## [DIRECTIONS]
From the data below, return the exact lines starting at the line containing "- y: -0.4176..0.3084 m" and ending at the line containing "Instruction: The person", both included, and nothing else.

## [DATA SECTION]
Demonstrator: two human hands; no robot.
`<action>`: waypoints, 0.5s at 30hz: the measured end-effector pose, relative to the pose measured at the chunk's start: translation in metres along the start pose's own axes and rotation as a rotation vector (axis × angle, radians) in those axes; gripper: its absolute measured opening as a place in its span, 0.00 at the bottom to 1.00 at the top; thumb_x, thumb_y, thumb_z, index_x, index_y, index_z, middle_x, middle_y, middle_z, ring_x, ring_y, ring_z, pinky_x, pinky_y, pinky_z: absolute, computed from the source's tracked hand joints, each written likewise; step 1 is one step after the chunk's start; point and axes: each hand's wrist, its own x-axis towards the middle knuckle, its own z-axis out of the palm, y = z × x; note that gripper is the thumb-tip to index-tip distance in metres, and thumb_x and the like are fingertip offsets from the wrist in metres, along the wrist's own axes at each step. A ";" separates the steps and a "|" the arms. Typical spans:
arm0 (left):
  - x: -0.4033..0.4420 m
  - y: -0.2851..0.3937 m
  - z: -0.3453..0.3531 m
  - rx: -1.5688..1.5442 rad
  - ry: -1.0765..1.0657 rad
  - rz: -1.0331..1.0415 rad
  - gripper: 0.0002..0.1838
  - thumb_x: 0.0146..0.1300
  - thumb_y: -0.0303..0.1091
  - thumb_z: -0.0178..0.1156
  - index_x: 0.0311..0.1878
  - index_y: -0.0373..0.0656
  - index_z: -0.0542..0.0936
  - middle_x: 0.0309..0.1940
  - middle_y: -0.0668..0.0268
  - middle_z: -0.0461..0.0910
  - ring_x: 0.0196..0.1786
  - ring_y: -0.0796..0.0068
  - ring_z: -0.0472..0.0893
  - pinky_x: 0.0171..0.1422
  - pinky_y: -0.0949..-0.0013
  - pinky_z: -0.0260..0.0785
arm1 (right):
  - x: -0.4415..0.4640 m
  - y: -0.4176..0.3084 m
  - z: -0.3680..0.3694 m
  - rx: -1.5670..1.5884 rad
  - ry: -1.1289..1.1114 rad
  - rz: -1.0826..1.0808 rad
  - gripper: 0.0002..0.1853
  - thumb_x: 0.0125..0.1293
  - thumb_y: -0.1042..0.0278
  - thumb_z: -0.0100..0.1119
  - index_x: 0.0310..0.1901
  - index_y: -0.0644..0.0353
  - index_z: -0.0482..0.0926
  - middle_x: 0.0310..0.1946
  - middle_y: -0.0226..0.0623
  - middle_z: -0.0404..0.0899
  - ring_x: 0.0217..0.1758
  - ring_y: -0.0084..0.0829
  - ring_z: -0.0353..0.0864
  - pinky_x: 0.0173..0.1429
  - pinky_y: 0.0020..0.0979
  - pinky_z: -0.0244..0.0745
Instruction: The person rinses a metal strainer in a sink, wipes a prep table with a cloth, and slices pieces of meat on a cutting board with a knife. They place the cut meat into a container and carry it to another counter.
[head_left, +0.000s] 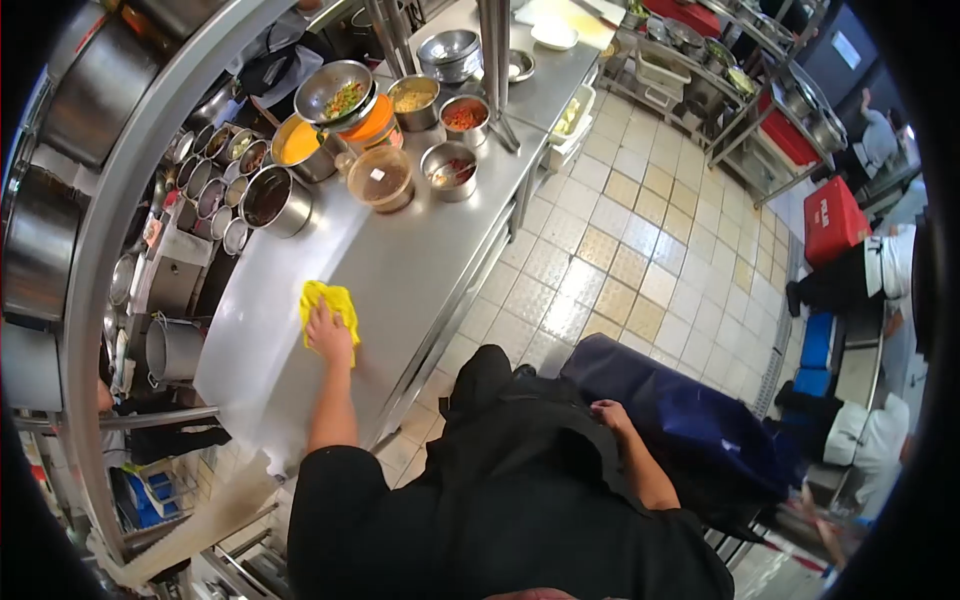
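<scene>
Yellow cloth [343, 303] lay bunched on the bare near stretch of the steel bench [262, 350], and I had the left hand [328, 335] on top of it, fingers reaching forward over the fabric. Whether those fingers pinched the cloth or merely pressed on it, I could not tell from my view. The right hand [607, 413] was well apart from it, at the edge of a dark blue cover [680, 410], its fingers partly bent; I could not make out whether they gripped anything.

Farther along the bench I saw a cluster of containers: a steel pot [294, 214] with dark contents, a plastic tub [381, 197] of something brown just beside it, and a smaller pan [452, 185] with reddish remains. Behind the tub stood an orange container [375, 127], near a steel bowl [316, 97] of chopped vegetables. Pale tiled floor [610, 255] showed to the right of the bench.
</scene>
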 end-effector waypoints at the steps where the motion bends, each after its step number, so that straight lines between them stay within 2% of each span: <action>1: -0.016 0.029 -0.008 0.016 -0.021 0.023 0.30 0.64 0.49 0.58 0.70 0.62 0.67 0.69 0.62 0.65 0.67 0.55 0.64 0.66 0.45 0.57 | 0.005 -0.023 -0.006 0.054 0.002 0.043 0.12 0.65 0.70 0.60 0.49 0.63 0.77 0.30 0.34 0.79 0.26 0.28 0.78 0.29 0.29 0.74; 2: -0.031 0.057 -0.014 0.017 -0.016 0.038 0.30 0.64 0.50 0.58 0.70 0.61 0.68 0.69 0.62 0.65 0.66 0.55 0.65 0.65 0.45 0.57 | 0.008 -0.050 -0.002 0.111 0.003 0.084 0.13 0.65 0.69 0.59 0.50 0.62 0.76 0.32 0.35 0.80 0.26 0.29 0.79 0.29 0.29 0.75; 3: -0.045 0.085 -0.018 0.018 -0.011 0.055 0.30 0.64 0.51 0.58 0.69 0.60 0.69 0.69 0.61 0.66 0.66 0.55 0.65 0.64 0.46 0.57 | 0.024 -0.059 -0.001 0.115 0.045 0.019 0.13 0.66 0.68 0.58 0.50 0.61 0.76 0.34 0.36 0.80 0.27 0.29 0.81 0.30 0.30 0.76; 4: -0.054 0.113 -0.020 0.022 -0.009 0.076 0.30 0.63 0.51 0.58 0.69 0.60 0.70 0.68 0.61 0.66 0.65 0.55 0.66 0.64 0.46 0.57 | 0.029 -0.078 -0.001 0.082 0.025 -0.010 0.12 0.68 0.66 0.57 0.50 0.61 0.75 0.36 0.37 0.79 0.33 0.34 0.82 0.36 0.34 0.79; 7: -0.064 0.179 -0.022 -0.037 -0.044 0.179 0.30 0.62 0.53 0.59 0.68 0.59 0.71 0.67 0.61 0.67 0.62 0.55 0.67 0.62 0.47 0.57 | 0.051 -0.121 0.002 0.090 -0.060 -0.070 0.11 0.68 0.67 0.56 0.49 0.61 0.75 0.37 0.37 0.78 0.33 0.34 0.82 0.36 0.34 0.79; 10: -0.044 0.234 -0.002 -0.162 -0.053 0.415 0.30 0.62 0.53 0.59 0.68 0.59 0.72 0.66 0.62 0.68 0.61 0.56 0.67 0.60 0.49 0.58 | 0.071 -0.160 -0.001 0.061 -0.120 -0.045 0.09 0.68 0.68 0.56 0.47 0.60 0.74 0.36 0.37 0.78 0.34 0.33 0.82 0.36 0.34 0.78; 12: -0.023 0.282 0.003 -0.187 -0.111 0.481 0.29 0.62 0.52 0.59 0.67 0.59 0.72 0.66 0.62 0.67 0.62 0.57 0.67 0.61 0.50 0.59 | 0.090 -0.171 -0.010 0.014 -0.161 -0.019 0.09 0.68 0.68 0.56 0.47 0.59 0.74 0.35 0.36 0.78 0.35 0.33 0.82 0.36 0.33 0.78; 13: -0.011 0.303 0.004 -0.203 -0.138 0.519 0.29 0.62 0.52 0.59 0.67 0.59 0.73 0.67 0.62 0.67 0.62 0.58 0.67 0.61 0.50 0.60 | 0.129 -0.149 -0.025 -0.084 -0.164 -0.055 0.11 0.67 0.66 0.60 0.48 0.60 0.78 0.36 0.39 0.81 0.39 0.36 0.83 0.42 0.36 0.79; 15: 0.009 0.337 0.015 -0.172 -0.117 0.471 0.30 0.63 0.51 0.58 0.68 0.59 0.71 0.66 0.63 0.67 0.61 0.58 0.67 0.59 0.50 0.60 | 0.160 -0.131 -0.060 -0.459 -0.105 -0.285 0.15 0.62 0.61 0.63 0.45 0.63 0.81 0.38 0.42 0.84 0.39 0.38 0.84 0.44 0.35 0.79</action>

## [EXERCISE OUTPUT]
  - y: -0.4176..0.3084 m
  - z: -0.3680..0.3694 m
  - rx: -1.5670..1.5884 rad
  - ry: -1.1289..1.1114 rad
  - rz: -1.0826..1.0808 rad
  - gripper: 0.0002..0.1853
  - thumb_x: 0.0125..0.1293
  - thumb_y: -0.1042..0.0278
  - thumb_z: -0.0100..0.1119
  - index_x: 0.0310..0.1901
  - index_y: -0.0644..0.0353
  - index_z: -0.0482..0.0926
  - middle_x: 0.0310..0.1946
  - middle_y: -0.0226..0.0623
  - middle_z: -0.0404..0.0899
  - ring_x: 0.0217..0.1758
  - ring_y: -0.0084..0.0829
  - ring_z: -0.0353..0.0864
  - pinky_x: 0.0173..0.1429
  - pinky_y: 0.0020..0.0979
  - pinky_z: -0.0244..0.0745
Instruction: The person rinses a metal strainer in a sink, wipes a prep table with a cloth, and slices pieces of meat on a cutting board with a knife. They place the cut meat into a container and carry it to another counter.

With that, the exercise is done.